Skip the pictures and repeat each line of the data exactly.
----
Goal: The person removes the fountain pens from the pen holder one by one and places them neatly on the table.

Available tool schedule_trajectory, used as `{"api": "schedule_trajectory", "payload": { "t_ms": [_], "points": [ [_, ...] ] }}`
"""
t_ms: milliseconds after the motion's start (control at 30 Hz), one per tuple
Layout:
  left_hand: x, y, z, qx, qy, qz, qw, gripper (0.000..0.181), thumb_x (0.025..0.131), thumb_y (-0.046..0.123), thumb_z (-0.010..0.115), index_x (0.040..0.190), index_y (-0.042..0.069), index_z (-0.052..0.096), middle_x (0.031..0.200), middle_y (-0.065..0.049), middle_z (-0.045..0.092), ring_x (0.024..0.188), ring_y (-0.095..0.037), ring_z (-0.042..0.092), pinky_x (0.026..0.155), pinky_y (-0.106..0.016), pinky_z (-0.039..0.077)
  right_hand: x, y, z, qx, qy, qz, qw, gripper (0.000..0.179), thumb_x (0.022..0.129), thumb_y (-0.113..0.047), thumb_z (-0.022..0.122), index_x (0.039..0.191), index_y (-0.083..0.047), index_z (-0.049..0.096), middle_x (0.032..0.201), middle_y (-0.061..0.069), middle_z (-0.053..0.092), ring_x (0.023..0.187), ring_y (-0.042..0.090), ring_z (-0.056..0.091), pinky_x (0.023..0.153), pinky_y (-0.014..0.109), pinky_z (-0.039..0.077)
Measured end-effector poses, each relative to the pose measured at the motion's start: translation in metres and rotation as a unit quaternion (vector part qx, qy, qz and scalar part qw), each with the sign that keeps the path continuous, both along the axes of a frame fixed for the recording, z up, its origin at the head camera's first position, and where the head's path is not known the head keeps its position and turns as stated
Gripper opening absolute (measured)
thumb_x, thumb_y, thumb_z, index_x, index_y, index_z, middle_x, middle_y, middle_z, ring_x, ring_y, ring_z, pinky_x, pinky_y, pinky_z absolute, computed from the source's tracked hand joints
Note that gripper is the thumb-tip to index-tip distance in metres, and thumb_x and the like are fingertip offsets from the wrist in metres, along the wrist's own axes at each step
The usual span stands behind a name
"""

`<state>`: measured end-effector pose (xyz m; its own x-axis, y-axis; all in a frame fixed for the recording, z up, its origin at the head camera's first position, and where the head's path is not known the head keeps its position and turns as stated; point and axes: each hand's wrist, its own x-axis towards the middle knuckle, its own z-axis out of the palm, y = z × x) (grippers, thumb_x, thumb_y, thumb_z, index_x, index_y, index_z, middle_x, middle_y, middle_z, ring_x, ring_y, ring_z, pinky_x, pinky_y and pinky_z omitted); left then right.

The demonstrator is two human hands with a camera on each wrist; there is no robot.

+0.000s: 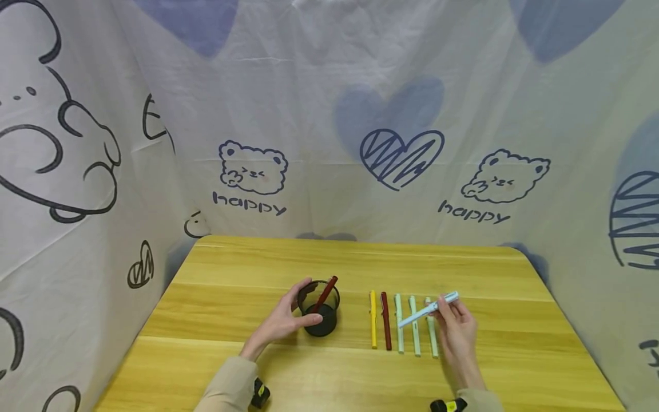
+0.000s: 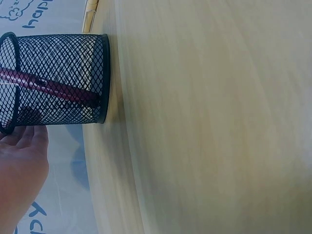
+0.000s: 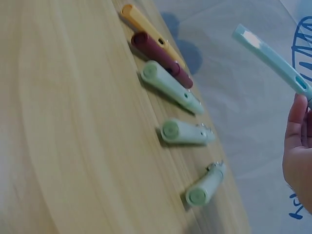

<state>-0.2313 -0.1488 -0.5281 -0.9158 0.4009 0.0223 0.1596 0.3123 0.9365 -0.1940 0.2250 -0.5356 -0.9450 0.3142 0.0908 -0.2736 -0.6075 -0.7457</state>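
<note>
My left hand (image 1: 282, 321) holds a black mesh pen holder (image 1: 321, 326), thumb on the near side and fingers round the far side. A dark red pen (image 1: 326, 293) leans inside it, its upper end sticking out past the rim. Between the thumb and fingers of my right hand (image 1: 459, 336) is a light blue pen (image 1: 418, 316), raised above the table and slanting down to the left. Below it lie three pale green pens (image 3: 171, 87), standing out singly in the right wrist view. A yellow pen (image 1: 373, 321) and another dark red pen (image 1: 386, 323) lie to their left.
The pens lie side by side in a row on the wooden table (image 1: 247, 263), right of the holder. A printed cloth (image 1: 319, 114) hangs behind the table and along both sides. Dark wrist cameras (image 1: 260, 393) sit on both wrists.
</note>
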Motion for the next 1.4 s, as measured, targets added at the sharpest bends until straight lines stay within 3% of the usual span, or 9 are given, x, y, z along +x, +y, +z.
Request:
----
Exercise solution:
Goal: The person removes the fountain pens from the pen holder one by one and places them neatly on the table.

Available tool schedule_trajectory, used as `{"api": "schedule_trajectory", "payload": { "t_ms": [_], "points": [ [_, ...] ] }}`
"""
t_ms: milliseconds after the motion's start (control at 30 Hz), one per tuple
Layout:
  left_hand: x, y, z, qx, qy, qz, qw, gripper (0.000..0.181), thumb_x (0.025..0.131), thumb_y (-0.046..0.123), thumb_z (-0.010..0.115), index_x (0.040..0.190), index_y (-0.042..0.069), index_z (-0.052..0.096), middle_x (0.031..0.200), middle_y (-0.065..0.049), middle_z (-0.045..0.092), ring_x (0.024..0.188), ring_y (-0.095..0.037), ring_z (-0.042..0.092), pinky_x (0.026..0.155), pinky_y (-0.106..0.016), pinky_z (-0.039..0.077)
  right_hand: x, y, z, qx, qy, qz, qw, gripper (0.000..0.179), thumb_x (0.022..0.129), thumb_y (-0.113..0.047), thumb_z (-0.022..0.122), index_x (0.039..0.191), index_y (-0.083..0.047), index_z (-0.049..0.096), middle_x (0.032..0.201), middle_y (-0.061..0.069), middle_z (-0.053..0.092), ring_x (0.023..0.187), ring_y (-0.042..0.090), ring_z (-0.056..0.091), pinky_x (0.023..0.153), pinky_y (-0.014..0.109), pinky_z (-0.039..0.077)
Measured end-effector poses, each relative to the pose measured at the motion's start: translation in metres and rotation as a unit quaternion (vector part qx, qy, qz and scalar part qw), each with the sign that keeps the path continuous, both along the axes of a frame fixed for the recording, z up, its origin at the head camera's first position, and where the head's path is not known the head keeps its position and turns as stated
Gripper opening absolute (measured)
thumb_x, thumb_y, thumb_z, index_x, index_y, index_z, middle_x, middle_y, middle_z, ring_x, ring_y, ring_z, pinky_x, pinky_y, pinky_z absolute, computed from the source's tracked hand joints
Note that gripper is the thumb-tip to index-tip distance in metres, and thumb_x and the like are fingertip offsets from the wrist in metres, along the wrist's own axes at each step
The usual span stands behind a name
"""

`<state>`: measured end-effector pose (xyz m; its own x-axis, y-axis; all in a frame fixed for the recording, z up, its origin at the head camera's first position, and where the head's path is not known the head keeps its position and turns as stated; point and axes: each hand's wrist, its own x-axis towards the middle knuckle, its own z-axis out of the palm, y = z × x) (grippers, thumb_x, thumb_y, thumb_z, index_x, index_y, index_z, middle_x, middle_y, middle_z, ring_x, ring_y, ring_z, pinky_x, pinky_y and pinky_z omitted); left then right.

The demonstrator is two human hands with a camera on each wrist; there is no robot.

+0.000s: 
+0.000s: 
+0.000s: 

<state>-0.2313 -0.1488 -0.5281 -0.9158 0.4009 0.0223 0.1596 0.3123 0.9365 -0.1940 0.2250 -0.5356 -0.9450 0.3142 0.0908 -0.2736 -0.6075 -0.7457</state>
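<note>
My left hand (image 1: 282, 321) holds a black mesh pen holder (image 1: 321, 326), thumb on the near side and fingers round the far side. A dark red pen (image 1: 326, 293) leans inside it, its upper end sticking out past the rim. Between the thumb and fingers of my right hand (image 1: 459, 336) is a light blue pen (image 1: 418, 316), raised above the table and slanting down to the left. Below it lie three pale green pens (image 3: 171, 87), standing out singly in the right wrist view. A yellow pen (image 1: 373, 321) and another dark red pen (image 1: 386, 323) lie to their left.
The pens lie side by side in a row on the wooden table (image 1: 247, 263), right of the holder. A printed cloth (image 1: 319, 114) hangs behind the table and along both sides. Dark wrist cameras (image 1: 260, 393) sit on both wrists.
</note>
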Motion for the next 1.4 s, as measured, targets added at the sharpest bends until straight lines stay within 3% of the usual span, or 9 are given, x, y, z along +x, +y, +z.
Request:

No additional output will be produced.